**WHAT NEEDS TO BE DONE:**
Return verbatim the run of lines that opens with the line holding "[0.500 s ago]" and closes with the last line of the records.

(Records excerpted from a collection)
Segment Open

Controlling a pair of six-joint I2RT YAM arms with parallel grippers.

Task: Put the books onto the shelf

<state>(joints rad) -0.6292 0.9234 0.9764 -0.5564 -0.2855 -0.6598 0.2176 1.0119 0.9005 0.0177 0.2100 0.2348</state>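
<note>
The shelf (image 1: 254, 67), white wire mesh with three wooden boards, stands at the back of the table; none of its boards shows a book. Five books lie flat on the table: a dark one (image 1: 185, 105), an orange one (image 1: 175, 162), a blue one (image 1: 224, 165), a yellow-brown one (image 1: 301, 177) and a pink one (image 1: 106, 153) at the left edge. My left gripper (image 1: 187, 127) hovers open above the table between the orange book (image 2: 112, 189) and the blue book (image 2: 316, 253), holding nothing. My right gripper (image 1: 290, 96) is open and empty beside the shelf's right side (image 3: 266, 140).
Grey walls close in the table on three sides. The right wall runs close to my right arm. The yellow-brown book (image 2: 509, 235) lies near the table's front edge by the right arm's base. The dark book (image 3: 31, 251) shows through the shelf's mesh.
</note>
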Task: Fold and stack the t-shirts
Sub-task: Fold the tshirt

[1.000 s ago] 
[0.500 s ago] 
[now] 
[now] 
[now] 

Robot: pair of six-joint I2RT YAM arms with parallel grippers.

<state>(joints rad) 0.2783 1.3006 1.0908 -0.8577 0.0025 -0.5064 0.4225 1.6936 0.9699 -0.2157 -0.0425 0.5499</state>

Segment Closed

**RESPONSE FOR THIS EXERCISE:**
[0.500 s ago] 
[now] 
[now] 
[now] 

Robot: pair of six-joint I2RT YAM arms with parallel grippers.

<state>(joints rad) 0.2783 1.3006 1.0908 -0.8577 0.0025 -0.5064 0.4225 1.6936 0.9699 -0.2157 -0.0425 0.5499</state>

With that, the answer is finished.